Data
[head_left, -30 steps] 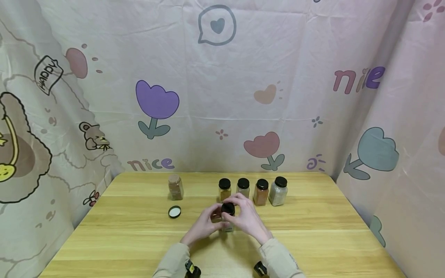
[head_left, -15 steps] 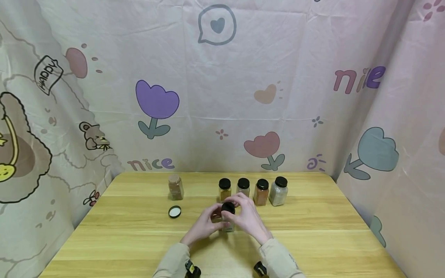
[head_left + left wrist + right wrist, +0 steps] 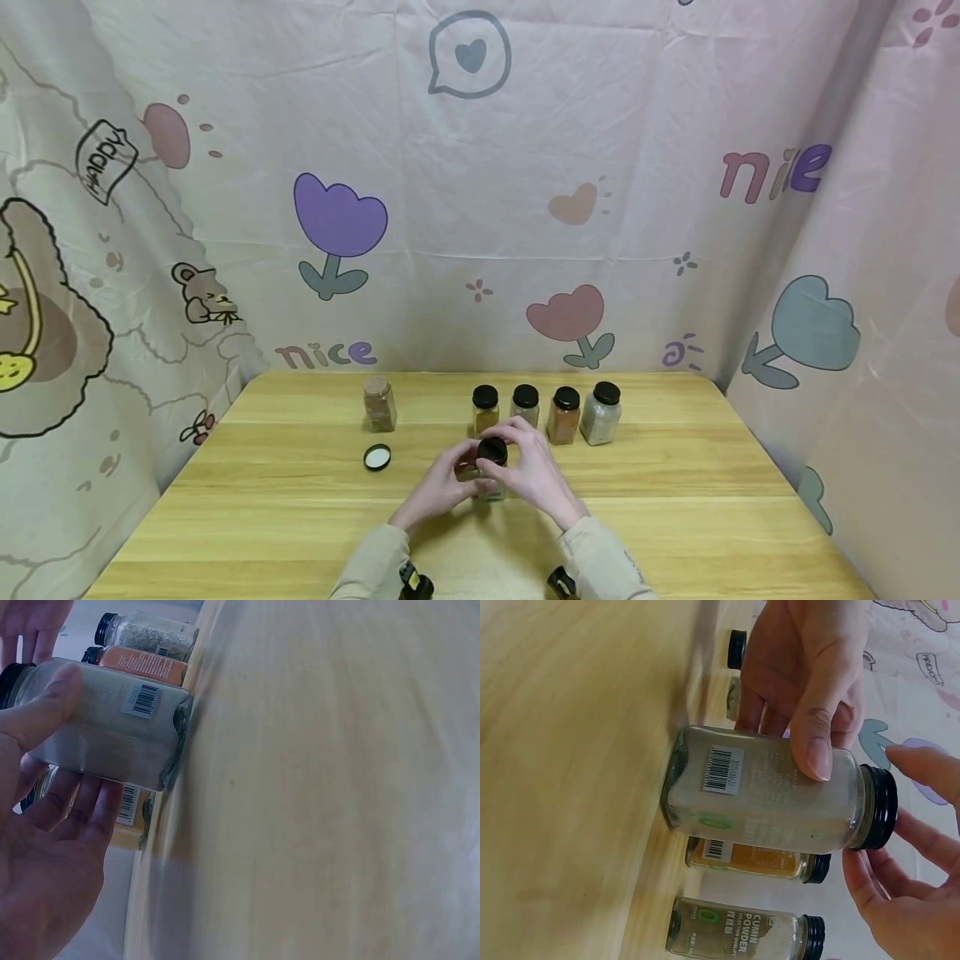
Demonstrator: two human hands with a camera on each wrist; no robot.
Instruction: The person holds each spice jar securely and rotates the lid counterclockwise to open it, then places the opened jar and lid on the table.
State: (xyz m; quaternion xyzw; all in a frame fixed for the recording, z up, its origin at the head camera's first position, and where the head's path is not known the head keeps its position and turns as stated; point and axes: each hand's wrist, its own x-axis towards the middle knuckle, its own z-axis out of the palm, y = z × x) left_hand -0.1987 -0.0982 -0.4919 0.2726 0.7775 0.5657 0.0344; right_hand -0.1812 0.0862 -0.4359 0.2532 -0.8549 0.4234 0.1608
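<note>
Nothing has shifted: your left hand (image 3: 442, 486) still grips the clear glass spice jar (image 3: 761, 796) on the wooden desk (image 3: 675, 508), your right hand (image 3: 534, 468) fingers curled round its black screw cap (image 3: 492, 449).

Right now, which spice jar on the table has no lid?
The brown spice jar standing alone at back left; its lid lies on the table before it. The others wear black caps.

- Held jar (image 3: 765, 796): clear glass, pale grey powder, black cap (image 3: 876, 808), white barcode label.
- Jar (image 3: 485, 409) in the row: orange-yellow powder, black cap.
- Jar (image 3: 563, 415): reddish-brown powder.
- Loose lid (image 3: 377, 457): black rim, white inside.
- Table (image 3: 675, 492): light yellow wood grain.
- Backdrop (image 3: 600, 125): pale pink with a purple tulip (image 3: 339, 218).
</note>
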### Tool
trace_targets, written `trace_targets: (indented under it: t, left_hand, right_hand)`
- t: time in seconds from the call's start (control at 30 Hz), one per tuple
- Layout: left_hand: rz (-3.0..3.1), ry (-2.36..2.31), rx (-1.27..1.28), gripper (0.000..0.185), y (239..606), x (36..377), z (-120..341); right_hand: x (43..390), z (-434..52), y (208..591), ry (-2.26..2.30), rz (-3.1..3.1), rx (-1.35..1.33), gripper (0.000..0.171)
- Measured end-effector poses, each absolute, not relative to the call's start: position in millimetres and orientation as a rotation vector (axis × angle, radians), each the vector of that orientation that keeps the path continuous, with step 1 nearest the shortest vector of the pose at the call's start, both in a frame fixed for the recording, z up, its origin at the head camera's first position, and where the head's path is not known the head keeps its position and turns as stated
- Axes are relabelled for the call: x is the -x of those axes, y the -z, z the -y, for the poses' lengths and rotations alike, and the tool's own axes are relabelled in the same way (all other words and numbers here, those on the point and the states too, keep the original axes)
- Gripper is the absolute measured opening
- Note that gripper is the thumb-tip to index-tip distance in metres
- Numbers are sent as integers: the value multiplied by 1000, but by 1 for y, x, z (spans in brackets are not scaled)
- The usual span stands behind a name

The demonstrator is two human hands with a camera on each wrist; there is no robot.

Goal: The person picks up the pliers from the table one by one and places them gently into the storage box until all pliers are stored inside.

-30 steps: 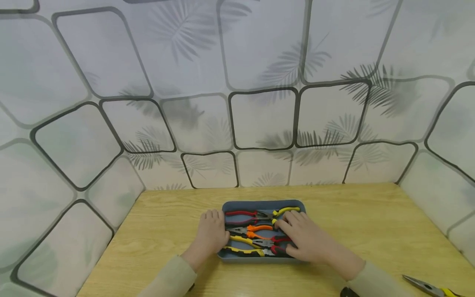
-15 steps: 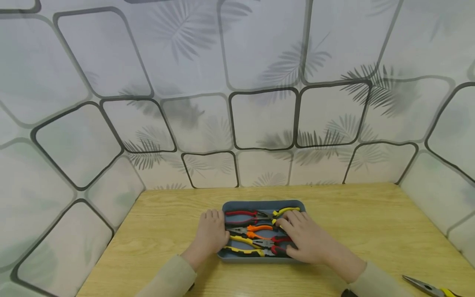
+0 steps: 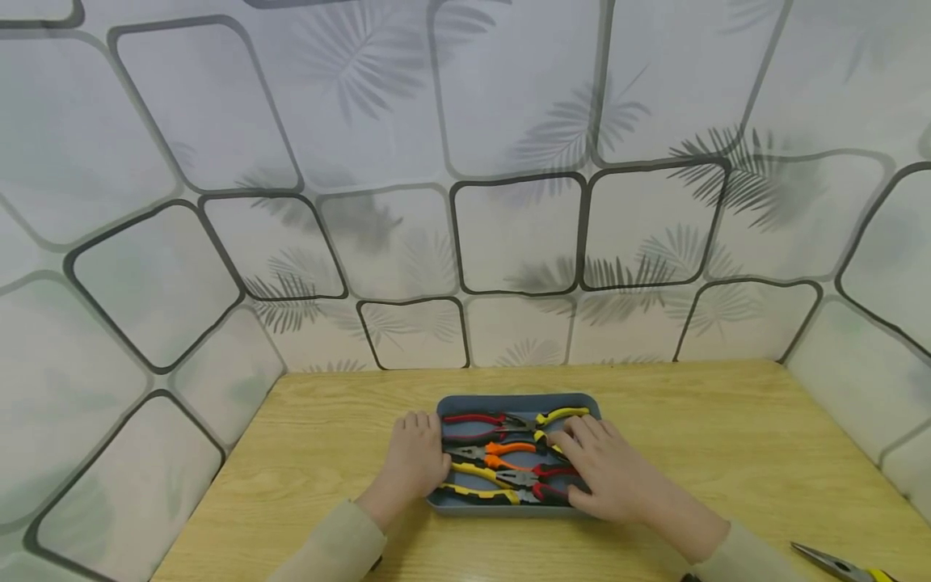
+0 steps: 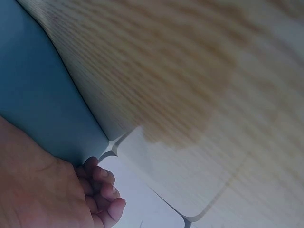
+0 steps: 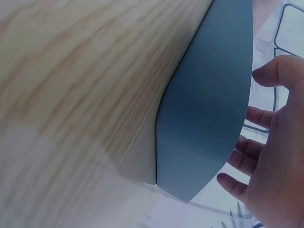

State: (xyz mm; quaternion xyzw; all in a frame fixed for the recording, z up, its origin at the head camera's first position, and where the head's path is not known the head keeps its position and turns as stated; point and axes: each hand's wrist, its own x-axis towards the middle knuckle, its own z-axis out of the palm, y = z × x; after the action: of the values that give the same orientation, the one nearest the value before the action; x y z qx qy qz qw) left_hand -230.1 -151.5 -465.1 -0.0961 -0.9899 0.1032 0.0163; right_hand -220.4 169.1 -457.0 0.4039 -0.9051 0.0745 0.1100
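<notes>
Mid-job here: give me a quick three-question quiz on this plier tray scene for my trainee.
1. True or false: the left hand rests against the left side of the blue tray.
2. Which pliers lie at the tray's near edge? A) the yellow-and-black pliers B) green pliers C) white pliers
3. Fill in: the loose pliers outside the tray lie on the wooden table at the near ____ corner.

Key: 1 true. 2 A. 3 right. In the wrist view, the right hand shows spread fingers over the tray; no grip is visible.
</notes>
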Motion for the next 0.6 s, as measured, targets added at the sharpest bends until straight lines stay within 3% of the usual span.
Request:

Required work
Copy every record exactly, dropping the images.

Result for this task
[head_left, -30 steps] 
[head_left, -15 steps] 
[head_left + left wrist + right wrist, +0 steps] 
Demonstrator: two human hands with a camera on each wrist; no robot.
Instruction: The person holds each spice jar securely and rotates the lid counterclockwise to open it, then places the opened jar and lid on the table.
State: (xyz m; quaternion xyzw; all in a frame fixed for the recording, z up, its origin at the head camera's first position, and where the head's path is not known the head keeps its position and turns as stated; point and axes: each hand's wrist, its own x-axis towards the middle knuckle, its own z-axis out of the palm, y = z × x) left_hand -0.1987 -0.0982 -0.4919 0.2726 0.7775 0.5657 0.0344; right_hand -0.1812 0.0862 -0.4359 0.2532 -0.8549 0.4234 0.1608
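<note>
Nothing has shifted: your left hand (image 3: 442, 486) still grips the clear glass spice jar (image 3: 761, 796) on the wooden desk (image 3: 675, 508), your right hand (image 3: 534, 468) fingers curled round its black screw cap (image 3: 492, 449).

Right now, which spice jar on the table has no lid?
The brown spice jar standing alone at back left; its lid lies on the table before it. The others wear black caps.

- Held jar (image 3: 765, 796): clear glass, pale grey powder, black cap (image 3: 876, 808), white barcode label.
- Jar (image 3: 485, 409) in the row: orange-yellow powder, black cap.
- Jar (image 3: 563, 415): reddish-brown powder.
- Loose lid (image 3: 377, 457): black rim, white inside.
- Table (image 3: 675, 492): light yellow wood grain.
- Backdrop (image 3: 600, 125): pale pink with a purple tulip (image 3: 339, 218).
</note>
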### Tool
trace_targets, written `trace_targets: (indented under it: t, left_hand, right_hand)`
- t: time in seconds from the call's start (control at 30 Hz), one per tuple
- Layout: left_hand: rz (-3.0..3.1), ry (-2.36..2.31), rx (-1.27..1.28), gripper (0.000..0.185), y (239..606), x (36..377), z (-120..341); right_hand: x (43..390), z (-434..52), y (208..591), ry (-2.26..2.30), rz (-3.1..3.1), rx (-1.35..1.33), gripper (0.000..0.171)
- Measured end-effector poses, each absolute, not relative to the call's start: position in millimetres and orientation as a rotation vector (axis × angle, radians), each the vector of that orientation that keeps the path continuous, with step 1 nearest the shortest vector of the pose at the call's start, both in a frame fixed for the recording, z up, its origin at the head camera's first position, and where the head's path is not known the head keeps its position and turns as stated
- Axes are relabelled for the call: x is the -x of those axes, y the -z, z the -y, for the poses' lengths and rotations alike, and the tool's own axes are relabelled in the same way (all other words and numbers here, those on the point and the states too, keep the original axes)
- Gripper is the absolute measured opening
- Note that gripper is the thumb-tip to index-tip distance in metres
- Numbers are sent as integers: the value multiplied by 1000, but by 1 for y, x, z (spans in brackets are not scaled)
- The usual span stands behind a name

The demonstrator is two human hands with a camera on each wrist; there is no robot.

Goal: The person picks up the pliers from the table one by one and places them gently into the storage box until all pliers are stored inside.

-30 steps: 
-15 steps: 
+0 steps: 
+0 steps: 
+0 steps: 

State: (xyz mm; quaternion xyzw; all in a frame fixed for the recording, z up, its origin at the head camera's first position, and where the head's path is not known the head keeps its position and turns as stated; point and axes: each hand's wrist, its own x-axis towards the middle knuckle, its own z-axis out of the palm, y = z × x; after the action: of the values that give the same orientation, the one nearest the value before the action; x y z qx qy qz qw) left_hand -230.1 -151.5 -465.1 -0.0961 -0.9899 0.1032 0.0163; right_hand -220.4 169.1 -457.0 0.4039 -0.9051 0.0745 0.1100
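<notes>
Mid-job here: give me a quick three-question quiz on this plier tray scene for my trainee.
1. True or false: the left hand rests against the left side of the blue tray.
2. Which pliers lie at the tray's near edge? A) the yellow-and-black pliers B) green pliers C) white pliers
3. Fill in: the loose pliers outside the tray lie on the wooden table at the near ____ corner.

Key: 1 true. 2 A. 3 right. In the wrist view, the right hand shows spread fingers over the tray; no grip is visible.
</notes>
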Motion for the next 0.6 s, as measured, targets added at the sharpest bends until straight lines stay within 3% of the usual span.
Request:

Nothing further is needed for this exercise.